PROMPT >> Take the listing below and write it out again exactly, skipping any picture that it holds.
SOURCE MATERIAL START
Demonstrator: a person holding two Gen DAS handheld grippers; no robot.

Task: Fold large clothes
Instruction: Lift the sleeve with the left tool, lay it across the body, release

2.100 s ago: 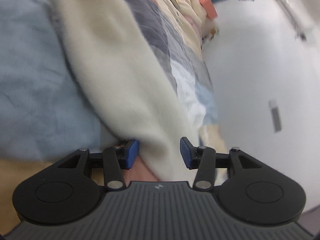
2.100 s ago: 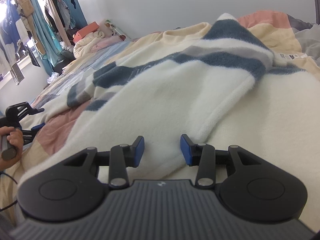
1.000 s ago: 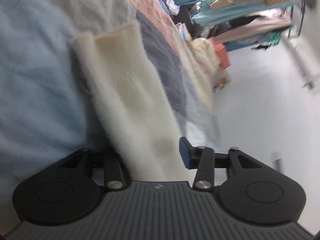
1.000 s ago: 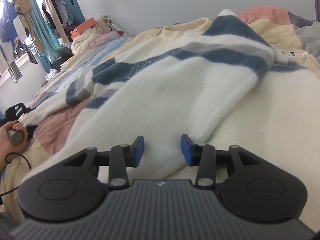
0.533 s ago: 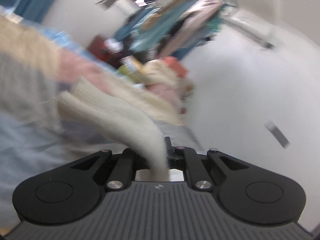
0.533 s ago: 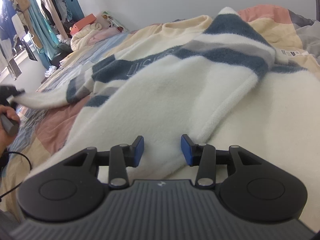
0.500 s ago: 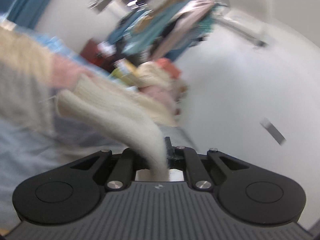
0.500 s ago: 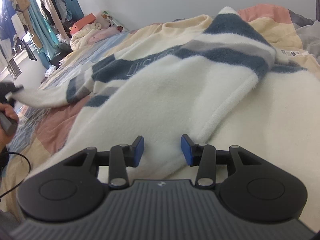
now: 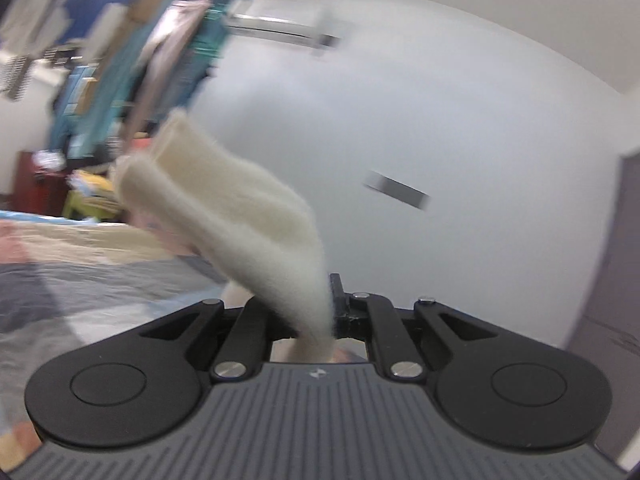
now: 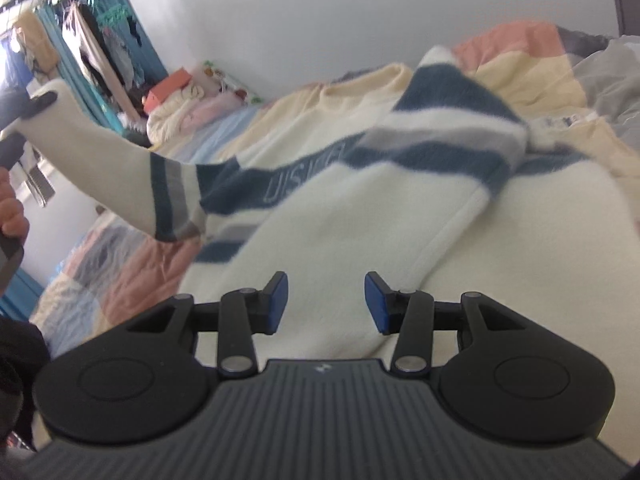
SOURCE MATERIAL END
ANSWER FOR THIS EXERCISE >>
Demonstrator: a person holding two Gen DAS handheld grippers; no robot.

Task: Fold large clothes
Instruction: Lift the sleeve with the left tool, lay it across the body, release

2.100 s ago: 
2.100 s ago: 
1.000 s ago: 
1.000 s ago: 
0.533 s ago: 
0.533 s ago: 
0.500 s ago: 
0.500 s ago: 
now: 
now: 

The exercise requires nothing more.